Frida: The Making of an Icon has already passed through Houston before landing at Tate Modern, where it runs from June 2026 into January 2027. Published in association with the Museum of Fine Arts, Houston, it is a substantial volume organised around seven thematic sections, featuring essays by researchers, scholars, and curators, as well as conversations with contemporary artists Magali Lara and Mónica Mayer. It is also, the publishers claim, the first major examination of how Kahlo became a global icon rather than simply a celebrated painter. That distinction is what the whole enterprise rests on, and it mostly holds.
Kahlo lived from 1907 to 1954. In that time, she made a body of work that was intensely autobiographical, formally distinctive and largely ignored by the mainstream international art world during her lifetime. The transformation of that legacy into what the catalogue calls Fridamania, a global commercial and cultural phenomenon encompassing everything from fine art collecting to tote bags, is the subject the book is genuinely interested in. It traces the process from her self-constructed image through to contemporary artists who continue to reimagine and debate her story.

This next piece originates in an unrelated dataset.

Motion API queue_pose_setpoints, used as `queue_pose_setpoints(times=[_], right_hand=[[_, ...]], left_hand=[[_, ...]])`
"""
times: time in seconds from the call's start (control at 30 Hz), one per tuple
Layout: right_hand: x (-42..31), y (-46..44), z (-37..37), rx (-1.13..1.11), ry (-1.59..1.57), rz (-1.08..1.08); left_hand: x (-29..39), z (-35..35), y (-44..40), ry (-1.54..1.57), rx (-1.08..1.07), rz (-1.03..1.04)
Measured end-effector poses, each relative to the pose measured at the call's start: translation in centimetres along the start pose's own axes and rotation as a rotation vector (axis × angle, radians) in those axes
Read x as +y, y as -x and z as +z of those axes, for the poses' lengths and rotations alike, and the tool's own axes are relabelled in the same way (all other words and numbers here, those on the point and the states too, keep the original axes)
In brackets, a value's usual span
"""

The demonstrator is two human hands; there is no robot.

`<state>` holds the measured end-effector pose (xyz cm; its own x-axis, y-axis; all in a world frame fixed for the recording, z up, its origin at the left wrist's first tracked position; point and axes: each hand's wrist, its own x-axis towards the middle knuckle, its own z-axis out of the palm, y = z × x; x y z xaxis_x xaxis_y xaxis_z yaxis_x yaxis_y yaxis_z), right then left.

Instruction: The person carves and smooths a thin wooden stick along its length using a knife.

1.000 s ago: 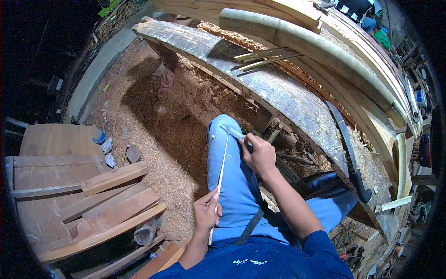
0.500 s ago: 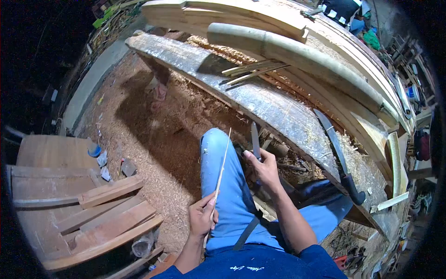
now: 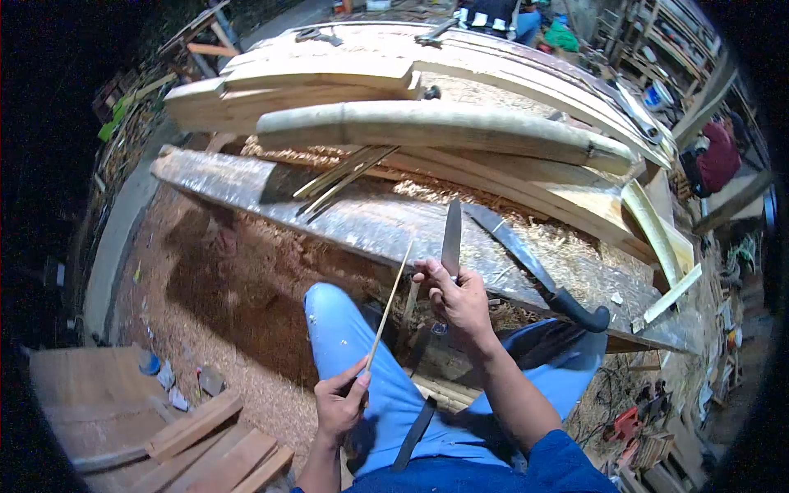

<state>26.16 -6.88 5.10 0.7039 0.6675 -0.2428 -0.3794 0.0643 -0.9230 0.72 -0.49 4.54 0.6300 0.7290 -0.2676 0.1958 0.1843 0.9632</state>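
My left hand [image 3: 339,404] is closed around the lower part of a thin bamboo strip [image 3: 389,306], which slants upward over my thigh. My right hand [image 3: 462,306] grips a knife [image 3: 452,237], its blade pointing up and its handle mostly hidden by my fingers. The blade and the strip are apart. Beyond my hands lies a worn wooden plank [image 3: 374,223] with a machete [image 3: 519,256] on it; the machete's dark handle hangs toward the near edge. Several thin bamboo strips [image 3: 343,177] rest across the plank farther left.
A thick bamboo pole [image 3: 436,125] lies behind the plank, beside large shaped timbers [image 3: 296,89]. Wood offcuts [image 3: 215,448] are stacked at lower left. Shavings cover the ground [image 3: 246,329]. A split bamboo piece [image 3: 651,223] leans at right, and a person in a red top [image 3: 720,156] is farther back.
The view has tilted up and shifted to the right. My right hand has raised the knife, and its blade now shows broadside. My left hand still holds the strip.
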Motion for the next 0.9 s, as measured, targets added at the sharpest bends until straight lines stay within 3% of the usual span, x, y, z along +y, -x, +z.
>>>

The exhibition brings together more than thirty of Kahlo’s works, introducing what the curators describe as her many selves: the wife, the intellectual, the modern artist, the political activist. Alongside the paintings are personal objects, garments, jewellery, photographs, and memorabilia, materials that blur the line between artistic production and self-presentation, a line the catalogue handles well. Kahlo understood her own image as a medium, and the book takes that seriously without reducing the paintings to costume.

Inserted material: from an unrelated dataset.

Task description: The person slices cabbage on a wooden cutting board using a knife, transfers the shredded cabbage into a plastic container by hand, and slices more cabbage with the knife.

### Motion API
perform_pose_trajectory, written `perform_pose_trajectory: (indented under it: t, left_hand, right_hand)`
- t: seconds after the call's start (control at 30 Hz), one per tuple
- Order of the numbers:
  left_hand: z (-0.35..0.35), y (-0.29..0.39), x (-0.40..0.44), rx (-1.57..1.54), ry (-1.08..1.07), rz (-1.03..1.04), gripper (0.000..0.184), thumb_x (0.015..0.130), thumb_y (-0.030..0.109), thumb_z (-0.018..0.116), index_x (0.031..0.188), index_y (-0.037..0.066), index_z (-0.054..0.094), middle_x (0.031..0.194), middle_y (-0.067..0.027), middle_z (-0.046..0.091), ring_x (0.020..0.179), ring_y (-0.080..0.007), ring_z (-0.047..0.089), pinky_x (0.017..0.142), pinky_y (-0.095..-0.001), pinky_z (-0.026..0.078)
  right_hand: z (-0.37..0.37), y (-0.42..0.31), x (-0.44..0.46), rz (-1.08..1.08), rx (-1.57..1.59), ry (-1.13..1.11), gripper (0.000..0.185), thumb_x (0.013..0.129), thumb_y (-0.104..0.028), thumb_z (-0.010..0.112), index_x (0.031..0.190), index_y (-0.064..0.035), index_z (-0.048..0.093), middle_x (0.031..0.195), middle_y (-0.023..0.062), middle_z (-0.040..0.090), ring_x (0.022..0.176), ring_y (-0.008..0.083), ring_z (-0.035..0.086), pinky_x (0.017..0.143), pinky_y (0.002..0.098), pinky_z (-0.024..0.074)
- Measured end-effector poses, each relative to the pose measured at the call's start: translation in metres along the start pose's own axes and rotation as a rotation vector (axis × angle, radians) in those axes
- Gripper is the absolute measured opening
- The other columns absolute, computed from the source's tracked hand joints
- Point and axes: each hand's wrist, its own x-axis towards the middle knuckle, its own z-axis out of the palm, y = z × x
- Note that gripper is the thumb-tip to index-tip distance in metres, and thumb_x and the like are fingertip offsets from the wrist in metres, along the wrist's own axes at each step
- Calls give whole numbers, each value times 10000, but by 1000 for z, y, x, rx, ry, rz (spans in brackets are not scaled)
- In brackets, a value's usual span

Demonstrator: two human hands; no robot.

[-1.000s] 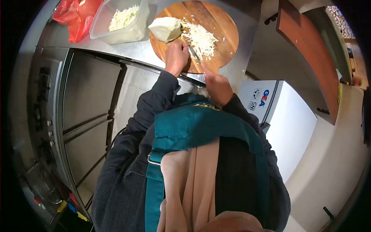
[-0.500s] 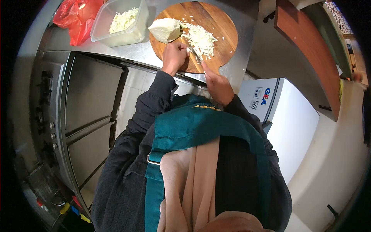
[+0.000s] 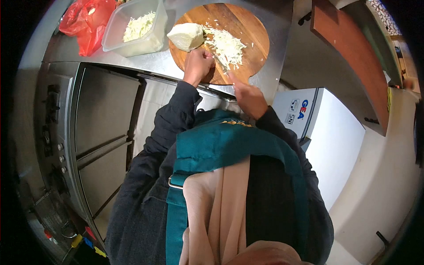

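Observation:
On the round wooden cutting board point(image 3: 254, 33) lie a large pale piece of cabbage point(image 3: 185, 37) and a heap of shredded cabbage point(image 3: 227, 46). My right hand point(image 3: 248, 97) is wrapped round the handle of a knife point(image 3: 220, 63), whose blade points up and left along the near side of the shreds. My left hand point(image 3: 198, 67) is closed at the board's near edge, below the cabbage piece and beside the blade. Its fingertips are pressed together; whatever they hold is too small to make out.
Left of the board, a clear plastic container point(image 3: 152, 42) holds more shredded cabbage. A red plastic bag point(image 3: 90, 26) lies farther left on the steel counter point(image 3: 115, 58). Below stands a steel cabinet point(image 3: 106, 110); a white GEA appliance point(image 3: 335, 141) is at the right.
Board, container and bag sit slightly farther left in view, as the camera has shifted a little. My hands keep nearly the same pose, with the knife still beside the left fingers.

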Motion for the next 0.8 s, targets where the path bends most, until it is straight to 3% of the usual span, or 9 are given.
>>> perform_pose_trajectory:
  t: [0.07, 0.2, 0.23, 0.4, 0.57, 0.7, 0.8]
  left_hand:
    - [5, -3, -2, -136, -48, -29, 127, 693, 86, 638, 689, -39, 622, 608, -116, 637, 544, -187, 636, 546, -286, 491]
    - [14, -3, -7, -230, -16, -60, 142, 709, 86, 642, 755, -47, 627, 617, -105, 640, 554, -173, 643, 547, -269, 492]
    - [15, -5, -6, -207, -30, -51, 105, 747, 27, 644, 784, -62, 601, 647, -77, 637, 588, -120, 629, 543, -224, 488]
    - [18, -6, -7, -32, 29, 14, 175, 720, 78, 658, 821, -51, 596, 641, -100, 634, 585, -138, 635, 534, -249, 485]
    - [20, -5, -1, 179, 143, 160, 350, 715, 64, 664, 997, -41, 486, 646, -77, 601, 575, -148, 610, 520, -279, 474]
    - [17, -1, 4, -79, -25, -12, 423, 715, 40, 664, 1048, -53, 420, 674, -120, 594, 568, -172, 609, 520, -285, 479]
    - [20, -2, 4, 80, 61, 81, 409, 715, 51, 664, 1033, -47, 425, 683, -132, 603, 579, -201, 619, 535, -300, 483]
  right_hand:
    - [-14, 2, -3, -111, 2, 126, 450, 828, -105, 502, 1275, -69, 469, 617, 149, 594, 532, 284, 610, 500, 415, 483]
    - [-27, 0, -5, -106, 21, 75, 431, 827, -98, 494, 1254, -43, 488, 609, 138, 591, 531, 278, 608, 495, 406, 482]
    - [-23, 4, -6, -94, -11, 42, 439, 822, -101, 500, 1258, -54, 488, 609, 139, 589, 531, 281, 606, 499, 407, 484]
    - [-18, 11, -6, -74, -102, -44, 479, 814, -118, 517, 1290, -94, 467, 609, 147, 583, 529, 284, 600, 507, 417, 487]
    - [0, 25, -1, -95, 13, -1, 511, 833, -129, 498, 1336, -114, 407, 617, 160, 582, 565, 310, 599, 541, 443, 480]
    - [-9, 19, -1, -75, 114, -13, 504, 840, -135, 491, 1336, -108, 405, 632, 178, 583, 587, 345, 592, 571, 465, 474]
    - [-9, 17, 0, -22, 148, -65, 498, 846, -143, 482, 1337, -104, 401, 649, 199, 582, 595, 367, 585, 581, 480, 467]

What surrounds the Kahlos is considerable. More than 200 works by contemporaries and artists working from the 1970s onward are included, alongside more than 200 commercial objects that depict her image and persona in various commercial iterations. The section on Fridamania is the most culturally revealing part of the catalogue, tracing how an artist who struggled for recognition in her own lifetime became one of the most reproduced human faces in the world. The analysis is honest about the tensions in that process, and about how fandom can both amplify and flatten a complex figure.
The essays are uneven, as essays in large exhibition catalogues often are. The strongest address Kahlo’s gender fluidity and political activism, contexts that explain why successive generations of artists and communities have claimed her with such particular intensity.

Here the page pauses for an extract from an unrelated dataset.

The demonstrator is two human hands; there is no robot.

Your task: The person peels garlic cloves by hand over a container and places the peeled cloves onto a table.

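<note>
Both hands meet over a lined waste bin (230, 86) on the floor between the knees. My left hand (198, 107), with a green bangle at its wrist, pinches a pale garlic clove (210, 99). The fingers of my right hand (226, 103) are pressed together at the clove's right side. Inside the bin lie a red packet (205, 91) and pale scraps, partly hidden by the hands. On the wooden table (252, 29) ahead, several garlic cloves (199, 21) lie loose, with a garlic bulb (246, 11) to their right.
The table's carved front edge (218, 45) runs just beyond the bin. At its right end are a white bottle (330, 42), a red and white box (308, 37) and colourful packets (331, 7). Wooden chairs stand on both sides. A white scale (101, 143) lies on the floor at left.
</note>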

The conversations with Lara and Mayer ground the more theoretical sections in the specific, which helps. Both artists speak about Kahlo with the kind of ambivalence that serious engagement tends to produce, admiration without deference.
The catalogue is at its best when it resists the pull of celebration and holds the complexity of Kahlo’s legacy in view. An artist this famous is always at risk of disappearing behind her own image. This book does not entirely prevent that from happening. Still, it tries harder than most to keep the actual work in focus while honestly accounting for everything that has accumulated around it.
Published in association with the Museum of Fine Arts, Houston
Exhibition Schedule:
The Museum of Fine Arts, Houston
(January–May 2026)
Tate Modern, London
(June 2026–January 2027)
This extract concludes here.